> **REQUIRED ACTION**
Transcribe the stretch of entries below from the line with "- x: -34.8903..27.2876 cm" through the line with "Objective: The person", exactly and with both ends included; leave out all other lines.

Items from a data source
- - - - - - -

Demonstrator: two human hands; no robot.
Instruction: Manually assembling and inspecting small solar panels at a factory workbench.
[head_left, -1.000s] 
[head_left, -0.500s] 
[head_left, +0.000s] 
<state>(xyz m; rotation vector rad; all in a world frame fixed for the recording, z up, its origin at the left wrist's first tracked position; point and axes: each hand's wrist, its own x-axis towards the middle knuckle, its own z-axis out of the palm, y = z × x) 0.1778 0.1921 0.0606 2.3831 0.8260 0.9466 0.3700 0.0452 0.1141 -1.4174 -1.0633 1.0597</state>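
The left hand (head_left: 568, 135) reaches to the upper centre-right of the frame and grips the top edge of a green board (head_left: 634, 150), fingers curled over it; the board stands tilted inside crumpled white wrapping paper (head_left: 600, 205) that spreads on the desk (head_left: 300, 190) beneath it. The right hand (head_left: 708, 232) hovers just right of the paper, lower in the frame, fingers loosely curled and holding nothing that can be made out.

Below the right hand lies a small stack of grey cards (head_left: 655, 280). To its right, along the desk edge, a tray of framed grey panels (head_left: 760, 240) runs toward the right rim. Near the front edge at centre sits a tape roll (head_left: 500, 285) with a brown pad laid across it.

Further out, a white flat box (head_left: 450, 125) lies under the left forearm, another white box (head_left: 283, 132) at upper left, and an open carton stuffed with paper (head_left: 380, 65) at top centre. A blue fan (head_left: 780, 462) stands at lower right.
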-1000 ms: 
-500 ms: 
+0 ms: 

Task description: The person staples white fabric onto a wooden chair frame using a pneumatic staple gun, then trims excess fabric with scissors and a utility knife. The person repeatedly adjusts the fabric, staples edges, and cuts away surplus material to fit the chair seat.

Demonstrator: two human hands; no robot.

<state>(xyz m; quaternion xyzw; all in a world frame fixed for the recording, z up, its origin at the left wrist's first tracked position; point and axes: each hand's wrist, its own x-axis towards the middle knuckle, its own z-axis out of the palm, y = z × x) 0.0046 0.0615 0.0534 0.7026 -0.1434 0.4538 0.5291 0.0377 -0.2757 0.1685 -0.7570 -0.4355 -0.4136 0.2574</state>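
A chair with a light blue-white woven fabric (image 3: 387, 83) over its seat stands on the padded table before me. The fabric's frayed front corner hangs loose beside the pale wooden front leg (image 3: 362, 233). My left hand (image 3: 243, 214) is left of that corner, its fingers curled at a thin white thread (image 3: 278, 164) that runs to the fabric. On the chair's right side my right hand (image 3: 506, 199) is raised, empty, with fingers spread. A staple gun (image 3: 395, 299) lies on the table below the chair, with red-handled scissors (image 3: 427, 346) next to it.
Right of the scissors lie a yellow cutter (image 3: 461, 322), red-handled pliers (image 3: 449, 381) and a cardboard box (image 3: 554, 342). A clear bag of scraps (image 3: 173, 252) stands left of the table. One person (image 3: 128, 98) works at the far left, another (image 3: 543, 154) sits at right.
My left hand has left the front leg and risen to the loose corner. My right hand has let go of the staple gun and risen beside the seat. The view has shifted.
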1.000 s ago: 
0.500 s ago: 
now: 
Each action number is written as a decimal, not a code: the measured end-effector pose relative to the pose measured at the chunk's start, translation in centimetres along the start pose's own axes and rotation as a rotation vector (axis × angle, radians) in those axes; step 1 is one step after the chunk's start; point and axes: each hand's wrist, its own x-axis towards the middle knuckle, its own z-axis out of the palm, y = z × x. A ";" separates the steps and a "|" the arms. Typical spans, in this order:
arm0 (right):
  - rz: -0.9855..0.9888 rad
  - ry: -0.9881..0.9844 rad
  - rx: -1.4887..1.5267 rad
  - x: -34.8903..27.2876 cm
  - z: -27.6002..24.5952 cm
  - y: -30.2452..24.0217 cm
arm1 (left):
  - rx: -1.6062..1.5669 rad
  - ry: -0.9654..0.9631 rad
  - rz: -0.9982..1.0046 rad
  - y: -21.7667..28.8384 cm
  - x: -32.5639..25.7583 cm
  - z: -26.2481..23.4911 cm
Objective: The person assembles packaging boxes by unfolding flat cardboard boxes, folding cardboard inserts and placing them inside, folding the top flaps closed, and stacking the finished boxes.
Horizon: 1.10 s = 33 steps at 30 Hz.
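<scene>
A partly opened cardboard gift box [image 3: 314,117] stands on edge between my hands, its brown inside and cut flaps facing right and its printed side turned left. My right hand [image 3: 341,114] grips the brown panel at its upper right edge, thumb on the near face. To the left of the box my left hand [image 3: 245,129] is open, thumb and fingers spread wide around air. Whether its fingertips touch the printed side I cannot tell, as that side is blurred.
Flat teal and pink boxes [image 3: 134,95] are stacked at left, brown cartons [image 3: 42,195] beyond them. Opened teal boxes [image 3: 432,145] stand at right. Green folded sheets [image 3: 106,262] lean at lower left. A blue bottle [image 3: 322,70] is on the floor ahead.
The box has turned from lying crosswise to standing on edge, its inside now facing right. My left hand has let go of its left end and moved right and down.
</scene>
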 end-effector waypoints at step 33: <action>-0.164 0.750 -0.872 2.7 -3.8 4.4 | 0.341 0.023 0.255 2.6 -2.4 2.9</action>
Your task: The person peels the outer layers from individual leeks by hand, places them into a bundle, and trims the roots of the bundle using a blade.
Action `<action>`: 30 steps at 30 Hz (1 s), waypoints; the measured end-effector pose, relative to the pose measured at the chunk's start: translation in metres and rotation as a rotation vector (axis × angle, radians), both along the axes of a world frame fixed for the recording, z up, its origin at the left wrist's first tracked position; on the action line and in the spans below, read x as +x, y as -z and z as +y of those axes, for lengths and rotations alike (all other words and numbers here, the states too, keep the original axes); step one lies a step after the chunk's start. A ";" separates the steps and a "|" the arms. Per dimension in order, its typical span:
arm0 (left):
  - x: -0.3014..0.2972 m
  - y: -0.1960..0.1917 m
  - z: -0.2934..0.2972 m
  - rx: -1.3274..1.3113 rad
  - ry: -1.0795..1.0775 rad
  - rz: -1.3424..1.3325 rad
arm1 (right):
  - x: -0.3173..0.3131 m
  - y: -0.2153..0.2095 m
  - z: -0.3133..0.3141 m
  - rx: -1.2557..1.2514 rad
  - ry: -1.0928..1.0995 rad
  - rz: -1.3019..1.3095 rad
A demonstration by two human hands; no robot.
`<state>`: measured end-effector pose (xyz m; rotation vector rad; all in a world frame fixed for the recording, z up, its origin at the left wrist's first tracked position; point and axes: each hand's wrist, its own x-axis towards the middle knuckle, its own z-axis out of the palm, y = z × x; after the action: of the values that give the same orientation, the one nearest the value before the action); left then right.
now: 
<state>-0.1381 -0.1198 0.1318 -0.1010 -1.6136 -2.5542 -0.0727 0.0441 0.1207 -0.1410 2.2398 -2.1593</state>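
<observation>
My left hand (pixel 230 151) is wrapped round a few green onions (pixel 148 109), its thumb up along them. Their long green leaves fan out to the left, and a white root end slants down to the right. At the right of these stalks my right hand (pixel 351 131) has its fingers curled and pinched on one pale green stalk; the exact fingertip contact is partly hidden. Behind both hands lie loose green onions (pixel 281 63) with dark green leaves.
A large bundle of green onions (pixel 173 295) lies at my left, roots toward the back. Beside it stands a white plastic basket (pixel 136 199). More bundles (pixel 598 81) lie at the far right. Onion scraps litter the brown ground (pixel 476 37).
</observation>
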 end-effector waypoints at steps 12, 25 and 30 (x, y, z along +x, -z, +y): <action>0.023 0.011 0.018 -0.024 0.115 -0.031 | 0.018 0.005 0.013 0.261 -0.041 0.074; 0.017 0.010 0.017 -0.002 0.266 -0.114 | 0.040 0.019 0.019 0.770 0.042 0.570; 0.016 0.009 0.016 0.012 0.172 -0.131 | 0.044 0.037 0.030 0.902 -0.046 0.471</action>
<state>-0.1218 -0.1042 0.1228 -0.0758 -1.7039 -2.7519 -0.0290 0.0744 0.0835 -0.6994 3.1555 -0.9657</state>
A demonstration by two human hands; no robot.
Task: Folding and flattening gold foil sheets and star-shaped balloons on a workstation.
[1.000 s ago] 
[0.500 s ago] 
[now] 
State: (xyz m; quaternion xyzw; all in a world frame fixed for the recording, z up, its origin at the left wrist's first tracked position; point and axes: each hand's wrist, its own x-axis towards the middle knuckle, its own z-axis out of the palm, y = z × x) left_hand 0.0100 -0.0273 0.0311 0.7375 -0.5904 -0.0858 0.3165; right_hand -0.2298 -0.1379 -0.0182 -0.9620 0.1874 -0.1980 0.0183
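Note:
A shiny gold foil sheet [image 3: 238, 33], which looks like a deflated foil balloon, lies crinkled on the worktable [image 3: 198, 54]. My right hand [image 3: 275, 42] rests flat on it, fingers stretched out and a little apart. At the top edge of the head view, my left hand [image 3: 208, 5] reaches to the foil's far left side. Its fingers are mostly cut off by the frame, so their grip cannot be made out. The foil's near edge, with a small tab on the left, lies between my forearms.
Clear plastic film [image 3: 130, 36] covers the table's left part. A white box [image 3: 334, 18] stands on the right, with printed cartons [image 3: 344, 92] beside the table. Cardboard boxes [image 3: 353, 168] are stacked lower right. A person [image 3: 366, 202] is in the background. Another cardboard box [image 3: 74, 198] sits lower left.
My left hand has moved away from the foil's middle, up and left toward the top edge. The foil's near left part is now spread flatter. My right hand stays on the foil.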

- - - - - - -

> **WRITTEN REPLY**
  - x: -34.8903..27.2876 cm
  - z: -27.6002..24.5952 cm
  - y: -30.2452..24.0217 cm
arm1 (left):
  - rx: -1.6062..1.5669 rad
  - ry: -0.9654..0.9631 rad
  - rz: -0.9982..1.0046 rad
  - y: -21.7667..28.8384 cm
  - x: -32.5639..25.7583 cm
  - z: -26.2481..23.4911 cm
Objective: The person assembles packaging boxes by unfolding flat cardboard boxes, folding cardboard inserts and placing them inside, folding the top flaps closed, and stacking the finished boxes.

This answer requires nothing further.